**Required work:** Once you have read the listing below, output it again exactly.

+++++

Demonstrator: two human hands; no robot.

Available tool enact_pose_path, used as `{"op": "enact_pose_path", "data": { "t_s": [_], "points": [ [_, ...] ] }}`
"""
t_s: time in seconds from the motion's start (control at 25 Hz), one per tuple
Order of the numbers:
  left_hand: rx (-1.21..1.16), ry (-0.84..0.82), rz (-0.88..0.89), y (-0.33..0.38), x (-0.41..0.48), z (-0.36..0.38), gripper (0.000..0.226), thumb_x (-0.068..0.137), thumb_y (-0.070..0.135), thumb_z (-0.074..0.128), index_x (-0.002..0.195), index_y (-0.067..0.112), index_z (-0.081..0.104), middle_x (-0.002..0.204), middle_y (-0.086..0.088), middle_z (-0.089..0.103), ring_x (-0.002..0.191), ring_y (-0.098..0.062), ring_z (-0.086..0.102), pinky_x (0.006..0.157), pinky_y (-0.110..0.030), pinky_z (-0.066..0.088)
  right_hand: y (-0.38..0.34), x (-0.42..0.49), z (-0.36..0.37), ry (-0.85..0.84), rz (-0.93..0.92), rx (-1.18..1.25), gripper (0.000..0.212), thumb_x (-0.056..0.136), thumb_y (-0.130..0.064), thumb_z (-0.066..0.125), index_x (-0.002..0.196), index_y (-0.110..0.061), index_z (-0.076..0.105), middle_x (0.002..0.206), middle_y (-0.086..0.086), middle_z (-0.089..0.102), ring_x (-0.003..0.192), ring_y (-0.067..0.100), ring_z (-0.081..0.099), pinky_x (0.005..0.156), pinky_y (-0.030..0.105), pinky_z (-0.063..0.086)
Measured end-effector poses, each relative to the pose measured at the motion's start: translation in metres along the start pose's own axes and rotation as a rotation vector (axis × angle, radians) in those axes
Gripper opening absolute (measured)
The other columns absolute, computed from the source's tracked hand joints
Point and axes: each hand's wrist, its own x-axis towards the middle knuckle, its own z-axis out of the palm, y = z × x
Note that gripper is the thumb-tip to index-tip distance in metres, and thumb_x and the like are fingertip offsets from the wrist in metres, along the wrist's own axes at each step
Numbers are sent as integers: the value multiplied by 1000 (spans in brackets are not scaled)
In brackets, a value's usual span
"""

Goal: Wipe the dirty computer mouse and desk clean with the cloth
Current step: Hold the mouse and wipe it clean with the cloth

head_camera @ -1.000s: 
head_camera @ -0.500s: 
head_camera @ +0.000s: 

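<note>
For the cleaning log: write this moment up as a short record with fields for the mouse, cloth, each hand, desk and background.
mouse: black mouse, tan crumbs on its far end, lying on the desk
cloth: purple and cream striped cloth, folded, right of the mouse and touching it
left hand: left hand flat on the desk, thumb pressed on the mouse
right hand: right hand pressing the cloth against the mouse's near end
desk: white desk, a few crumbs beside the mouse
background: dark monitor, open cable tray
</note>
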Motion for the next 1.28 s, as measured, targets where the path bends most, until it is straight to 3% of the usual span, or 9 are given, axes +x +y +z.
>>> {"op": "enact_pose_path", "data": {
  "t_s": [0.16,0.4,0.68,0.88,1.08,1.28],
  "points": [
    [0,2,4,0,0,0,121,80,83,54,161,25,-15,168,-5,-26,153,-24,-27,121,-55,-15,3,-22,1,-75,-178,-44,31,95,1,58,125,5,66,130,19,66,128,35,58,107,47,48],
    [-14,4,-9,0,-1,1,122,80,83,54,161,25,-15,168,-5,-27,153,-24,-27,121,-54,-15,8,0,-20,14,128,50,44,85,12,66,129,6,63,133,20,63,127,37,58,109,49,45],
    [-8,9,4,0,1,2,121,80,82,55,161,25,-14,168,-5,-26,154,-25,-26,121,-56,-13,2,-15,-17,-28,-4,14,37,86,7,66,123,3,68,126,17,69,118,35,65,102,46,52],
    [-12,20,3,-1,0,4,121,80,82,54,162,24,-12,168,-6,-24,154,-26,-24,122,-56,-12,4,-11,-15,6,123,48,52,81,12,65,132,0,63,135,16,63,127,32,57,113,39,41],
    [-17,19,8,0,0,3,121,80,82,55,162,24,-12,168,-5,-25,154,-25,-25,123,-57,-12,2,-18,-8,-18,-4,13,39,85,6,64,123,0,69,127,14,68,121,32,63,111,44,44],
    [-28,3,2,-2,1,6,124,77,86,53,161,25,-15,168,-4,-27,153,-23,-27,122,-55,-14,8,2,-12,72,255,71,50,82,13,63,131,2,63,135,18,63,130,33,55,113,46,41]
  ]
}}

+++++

**Your response:**
Demonstrator: two human hands; no robot.

Available tool enact_pose_path, used as `{"op": "enact_pose_path", "data": { "t_s": [_], "points": [ [_, ...] ] }}`
"""
t_s: time in seconds from the motion's start (control at 25 Hz), one per tuple
Order of the numbers:
  left_hand: rx (-1.21..1.16), ry (-0.84..0.82), rz (-0.88..0.89), y (-0.33..0.38), x (-0.41..0.48), z (-0.36..0.38), gripper (0.000..0.226), thumb_x (-0.068..0.137), thumb_y (-0.070..0.135), thumb_z (-0.074..0.128), index_x (-0.002..0.195), index_y (-0.067..0.112), index_z (-0.081..0.104), middle_x (-0.002..0.204), middle_y (-0.086..0.088), middle_z (-0.089..0.103), ring_x (-0.002..0.191), ring_y (-0.098..0.062), ring_z (-0.086..0.102), pinky_x (0.006..0.157), pinky_y (-0.110..0.030), pinky_z (-0.066..0.088)
  right_hand: y (-0.38..0.34), x (-0.42..0.49), z (-0.36..0.37), ry (-0.85..0.84), rz (-0.93..0.92), rx (-1.18..1.25), gripper (0.000..0.212), thumb_x (-0.056..0.136), thumb_y (-0.130..0.064), thumb_z (-0.066..0.125), index_x (-0.002..0.196), index_y (-0.110..0.061), index_z (-0.076..0.105), middle_x (0.002..0.206), middle_y (-0.086..0.086), middle_z (-0.089..0.102), ring_x (-0.003..0.192), ring_y (-0.067..0.100), ring_z (-0.081..0.099), pinky_x (0.005..0.156), pinky_y (-0.030..0.105), pinky_z (-0.063..0.086)
Measured end-effector poses, each relative to the pose measured at the motion's start: translation in metres along the start pose's own axes and rotation as a rotation vector (axis × angle, radians) in those axes
Gripper opening absolute (measured)
The other columns absolute, computed from the source's tracked hand joints
Point and axes: each hand's wrist, its own x-axis towards the middle knuckle, its own z-axis out of the palm, y = z × x
Note that gripper is the thumb-tip to index-tip distance in metres, and thumb_x and the like are fingertip offsets from the wrist in metres, along the wrist's own axes at each step
Numbers are sent as integers: the value multiplied by 1000 (spans in brackets are not scaled)
In brackets, a value's usual span
"""

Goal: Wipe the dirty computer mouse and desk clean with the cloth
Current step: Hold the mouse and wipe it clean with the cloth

head_camera @ -1.000s: 
head_camera @ -0.500s: 
head_camera @ +0.000s: 

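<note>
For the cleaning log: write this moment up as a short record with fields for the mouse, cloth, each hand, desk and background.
mouse: black mouse, tan crumbs on its far end, lying on the desk
cloth: purple and cream striped cloth, folded, right of the mouse and touching it
left hand: left hand flat on the desk, thumb pressed on the mouse
right hand: right hand pressing the cloth against the mouse's near end
desk: white desk, a few crumbs beside the mouse
background: dark monitor, open cable tray
</note>
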Motion for the next 1.28 s, as measured, targets where the path bends most, until it is straight to 3% of the usual span, or 9 are given, axes +x +y +z.
>>> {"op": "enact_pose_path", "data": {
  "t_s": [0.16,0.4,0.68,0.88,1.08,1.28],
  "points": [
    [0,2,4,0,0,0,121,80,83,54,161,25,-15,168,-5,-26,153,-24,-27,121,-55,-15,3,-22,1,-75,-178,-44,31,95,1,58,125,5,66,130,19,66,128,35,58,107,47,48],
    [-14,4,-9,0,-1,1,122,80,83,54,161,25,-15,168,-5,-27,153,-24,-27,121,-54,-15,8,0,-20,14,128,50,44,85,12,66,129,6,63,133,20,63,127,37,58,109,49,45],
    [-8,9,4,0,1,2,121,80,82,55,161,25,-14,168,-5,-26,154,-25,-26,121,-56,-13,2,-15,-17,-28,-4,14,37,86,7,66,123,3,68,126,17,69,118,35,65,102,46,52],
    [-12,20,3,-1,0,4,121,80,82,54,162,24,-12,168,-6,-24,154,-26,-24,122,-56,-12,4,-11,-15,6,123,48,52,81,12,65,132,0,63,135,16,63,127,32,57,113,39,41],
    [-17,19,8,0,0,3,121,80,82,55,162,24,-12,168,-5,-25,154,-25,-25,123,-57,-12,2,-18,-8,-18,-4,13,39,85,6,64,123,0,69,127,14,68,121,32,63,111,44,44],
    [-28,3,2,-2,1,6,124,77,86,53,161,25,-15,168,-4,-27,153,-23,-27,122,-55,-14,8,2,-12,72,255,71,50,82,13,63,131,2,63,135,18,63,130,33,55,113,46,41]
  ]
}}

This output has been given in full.